Local accounts on the unique appeal of the Skellig Islands off the coast of Kerry.
Kathleen Watkins visits the Kerry where she meets some people with a lifelong fascination for the Skellig Islands. The Skellig Islands are two uninhabited islands off the coast of south-west Kerry. Skellig Michael is the larger of the two and the other is known as Little Skellig.
The Skelligs hold a special fascination for boatman and author Des Levelle and while there are many islands off the Irish coast,
That one has a special magic about it.
Skellig Michael is known for having a well preserved early Christian monastery but the name Michael was not attached to the island until perhaps the 10th or 11th centuries.
Saint Michael is the patron saint of high places and Des Levelle cites Cornwall and Brittany as just two of the places with high areas also dedicated to the saint.
In mid-April thousands of puffins return to Skellig Michael to breed, and Little Skellig is interesting because of the 23,000 pairs of gannets there.
Des Levelle says neither books nor films can do the Skellig Islands justice and he urges people to visit and experience the sheer richness of nature first hand.
Many foreign tourists go to the Islands but Irish people are visiting in greater numbers.
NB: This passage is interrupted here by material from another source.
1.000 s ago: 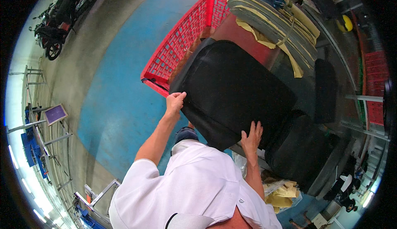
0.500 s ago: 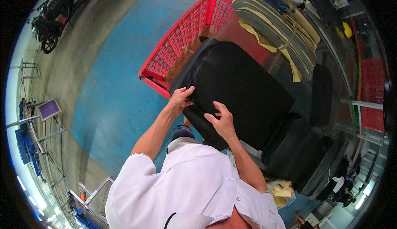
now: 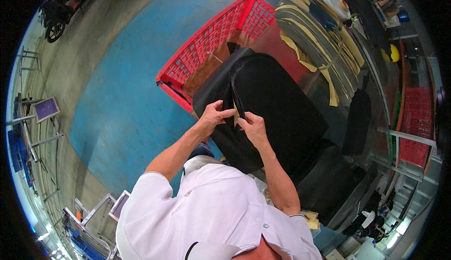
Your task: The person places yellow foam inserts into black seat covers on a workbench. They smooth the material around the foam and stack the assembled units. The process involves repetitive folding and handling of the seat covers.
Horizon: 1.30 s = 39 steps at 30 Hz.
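A black, rounded, cushion-like piece (image 3: 282, 105) with a soft fabric-looking surface lies in front of me. Along its left part runs a slit or fold, with a narrow beige strip (image 3: 236, 114) showing inside. My left hand (image 3: 214, 118) is at the left side of this gap, thumb and forefinger closed on the black fabric edge. On the other side, my right hand (image 3: 253, 128) pinches the raised black edge (image 3: 236, 88) between thumb and fingers. What lies deeper in the gap is hidden.
Beyond the black piece stands a red plastic basket (image 3: 206, 49) with brown material inside. A strapped stack of grey and yellow curved sheets (image 3: 319, 39) is at the far right. More black material (image 3: 324, 180) lies to the right. Blue floor (image 3: 127, 86) stretches left.
My right hand has closed on the black edge and lifted it, opening a gap that shows beige. My left hand has shifted right to the gap's other side. The view has moved slightly.
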Available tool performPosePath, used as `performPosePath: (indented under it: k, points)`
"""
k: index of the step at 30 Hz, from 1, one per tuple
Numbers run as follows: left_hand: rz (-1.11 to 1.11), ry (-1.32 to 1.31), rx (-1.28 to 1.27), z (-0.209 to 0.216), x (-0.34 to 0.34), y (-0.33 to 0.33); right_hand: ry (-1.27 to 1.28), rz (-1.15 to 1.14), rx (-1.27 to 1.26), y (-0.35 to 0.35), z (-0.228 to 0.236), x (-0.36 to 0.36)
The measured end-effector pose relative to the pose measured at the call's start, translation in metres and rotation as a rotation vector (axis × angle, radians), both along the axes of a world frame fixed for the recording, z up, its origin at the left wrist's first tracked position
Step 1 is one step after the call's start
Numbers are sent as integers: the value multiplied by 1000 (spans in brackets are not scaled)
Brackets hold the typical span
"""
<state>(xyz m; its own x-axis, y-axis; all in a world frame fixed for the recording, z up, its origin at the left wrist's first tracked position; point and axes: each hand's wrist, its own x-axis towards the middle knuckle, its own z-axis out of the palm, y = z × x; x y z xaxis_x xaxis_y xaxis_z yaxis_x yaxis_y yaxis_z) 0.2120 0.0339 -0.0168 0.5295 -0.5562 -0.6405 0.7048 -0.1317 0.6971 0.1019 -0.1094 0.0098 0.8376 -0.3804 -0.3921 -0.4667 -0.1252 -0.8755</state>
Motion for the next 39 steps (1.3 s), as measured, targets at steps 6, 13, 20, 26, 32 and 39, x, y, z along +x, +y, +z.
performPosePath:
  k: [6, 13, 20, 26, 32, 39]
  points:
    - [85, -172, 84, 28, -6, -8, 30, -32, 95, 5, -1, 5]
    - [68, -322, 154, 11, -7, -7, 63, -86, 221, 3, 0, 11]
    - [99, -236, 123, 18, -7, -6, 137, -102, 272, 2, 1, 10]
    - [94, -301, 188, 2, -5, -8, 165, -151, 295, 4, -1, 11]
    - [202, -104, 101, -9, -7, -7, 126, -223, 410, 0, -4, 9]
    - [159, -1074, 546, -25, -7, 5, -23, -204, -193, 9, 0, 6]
Getting there is not easy and involves a two hour boat journey on the open Atlantic.
Similarly climbing up Skellig Michael might seem a daunting prospect but Des Levelle says,
It’s no worse than going upstairs except that the steps 544 steps in length and that’s a long way. You can’t do it in a hurry, you need to sit and take it easy, and that’s a good thing because this is a place not to be rushed.
Another man with a deep regard for the Skellig Islands is Aidan Walsh. When he became a lighthouse keeper his ambition was to serve time on the Skellig Michael Lighthouse. In 1981 he was transferred there and served on that lighthouse until it was automated in 1987.
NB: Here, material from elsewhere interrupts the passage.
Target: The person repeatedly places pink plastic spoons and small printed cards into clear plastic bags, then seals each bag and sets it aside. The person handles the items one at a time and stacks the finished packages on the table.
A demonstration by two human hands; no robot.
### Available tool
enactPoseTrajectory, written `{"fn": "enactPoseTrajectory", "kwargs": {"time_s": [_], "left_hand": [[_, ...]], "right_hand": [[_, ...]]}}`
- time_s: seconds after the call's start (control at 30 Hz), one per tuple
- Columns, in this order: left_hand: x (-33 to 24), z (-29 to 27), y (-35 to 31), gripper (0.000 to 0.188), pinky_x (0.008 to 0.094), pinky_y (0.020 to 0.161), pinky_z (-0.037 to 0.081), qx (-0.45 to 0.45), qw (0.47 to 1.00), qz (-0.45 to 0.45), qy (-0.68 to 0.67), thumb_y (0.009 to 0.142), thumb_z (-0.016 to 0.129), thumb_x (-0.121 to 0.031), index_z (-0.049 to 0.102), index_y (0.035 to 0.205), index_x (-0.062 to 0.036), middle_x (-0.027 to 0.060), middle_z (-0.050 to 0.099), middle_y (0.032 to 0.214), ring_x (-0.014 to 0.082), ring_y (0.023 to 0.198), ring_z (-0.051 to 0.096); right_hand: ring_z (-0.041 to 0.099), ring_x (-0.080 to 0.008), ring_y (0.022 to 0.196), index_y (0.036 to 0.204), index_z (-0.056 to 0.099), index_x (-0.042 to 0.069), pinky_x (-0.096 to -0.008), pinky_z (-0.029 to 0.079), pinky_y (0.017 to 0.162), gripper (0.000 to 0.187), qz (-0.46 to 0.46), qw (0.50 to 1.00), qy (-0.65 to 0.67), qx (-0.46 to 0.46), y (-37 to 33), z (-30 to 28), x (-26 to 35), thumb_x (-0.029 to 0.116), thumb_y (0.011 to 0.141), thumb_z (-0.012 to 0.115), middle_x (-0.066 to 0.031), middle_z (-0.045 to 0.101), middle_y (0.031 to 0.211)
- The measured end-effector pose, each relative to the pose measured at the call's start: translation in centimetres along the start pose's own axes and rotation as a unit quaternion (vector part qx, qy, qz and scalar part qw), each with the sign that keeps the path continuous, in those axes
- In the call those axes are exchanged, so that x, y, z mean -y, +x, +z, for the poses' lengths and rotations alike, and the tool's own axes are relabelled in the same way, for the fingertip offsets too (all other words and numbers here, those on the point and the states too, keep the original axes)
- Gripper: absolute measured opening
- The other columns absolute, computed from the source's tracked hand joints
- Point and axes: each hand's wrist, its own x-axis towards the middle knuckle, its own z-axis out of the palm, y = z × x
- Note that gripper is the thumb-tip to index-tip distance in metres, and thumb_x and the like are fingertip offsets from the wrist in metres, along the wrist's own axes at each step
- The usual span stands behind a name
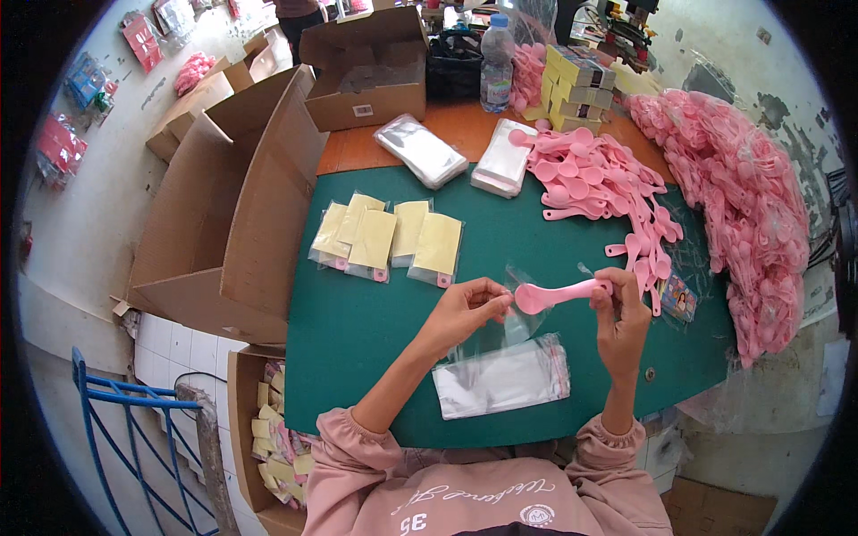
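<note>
My right hand (pixel 620 308) grips a pink plastic spoon (pixel 565 293) by the end of its handle, with the bowl pointing left. Thumb and fingers of my left hand (pixel 469 308) pinch a clear plastic bag (pixel 517 329) close to the spoon's bowl. The spoon looks to be at the bag's mouth; I cannot tell whether it is inside. Below both hands lies a stack of clear bags (pixel 500 382) on the green tabletop (pixel 357 357). Beyond my right hand spreads a heap of loose pink spoons (pixel 594 174), and a printed card (pixel 679 298) lies beside that hand.
Filled bags with yellow cards (pixel 371 239) lie at left. Two more clear-bag stacks (pixel 420 152), a water bottle (pixel 497 67) and card bundles (pixel 576 85) stand farther back. Cardboard boxes (pixel 259 214) flank the table's left; bagged pink spoons (pixel 733 196) bulge along its right.
</note>
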Motion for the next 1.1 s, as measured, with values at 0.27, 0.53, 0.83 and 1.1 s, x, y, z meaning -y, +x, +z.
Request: {"fn": "enactPoseTrajectory", "kwargs": {"time_s": [0.27,0.53,0.83,1.1], "left_hand": [[0.9,-0.2,0.0,0.019,0.0197,0.071,0.044,-0.03,0.999,0.025,-0.013,0.082,0.061,-0.014,0.058,0.095,-0.0005,0.0036,0.062,0.085,0.0089,0.08,0.058],[0.9,0.1,0.0,0.018,0.0187,0.068,0.043,-0.017,0.999,0.016,-0.032,0.08,0.063,-0.013,0.059,0.094,-0.0031,-0.0001,0.061,0.084,0.007,0.077,0.056],[1.5,-0.4,0.3,0.021,0.0201,0.067,0.043,0.0,1.0,0.028,-0.013,0.082,0.062,-0.015,0.06,0.098,-0.0024,0.0012,0.061,0.088,0.0063,0.078,0.055],[1.0,0.2,-0.2,0.023,0.019,0.065,0.042,0.033,0.998,0.02,0.047,0.084,0.058,-0.018,0.061,0.099,-0.0005,0.0007,0.061,0.082,0.0058,0.075,0.054]], "right_hand": [[0.05,-0.0089,0.056,0.097,0.053,0.003,-0.0217,0.04,0.052,0.016,-0.008,0.999,0.038,-0.038,-0.3,-0.3,0.9,0.016,0.088,0.053,-0.0052,0.054,0.067],[0.05,-0.0097,0.056,0.096,0.053,0.003,-0.023,0.04,0.052,0.015,-0.02,0.999,-0.029,-0.025,-0.3,-0.3,1.2,0.015,0.087,0.054,-0.006,0.055,0.068],[0.051,-0.0121,0.056,0.096,0.053,0.003,-0.0238,0.041,0.052,0.014,-0.018,0.998,0.019,-0.049,-0.6,-0.5,1.3,0.014,0.087,0.054,-0.0073,0.055,0.069],[0.05,-0.0114,0.055,0.095,0.053,0.003,-0.0236,0.04,0.051,0.013,-0.032,0.999,-0.015,0.008,-0.2,-0.1,1.1,0.013,0.087,0.053,-0.0065,0.054,0.068]]}}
Three men were stationed in the Skellig Michael Lighthouse at any one time, each on a one month on, one month off basis. Every two weeks, one of the men was relieved and the lighthouse also received tradesmen, so there was plenty of activity on the island. Leisure time on Skellig Michael was spent reading, climbing, taking photographs and, when the climate was favourable, swimming.
There’s a fascinating quality about the rock, a magical atmosphere about the place, and I enjoyed every minute.
This episode of 'Faces and Places' was broadcast on 29 October 1988. The reporter is Kathleen Watkins.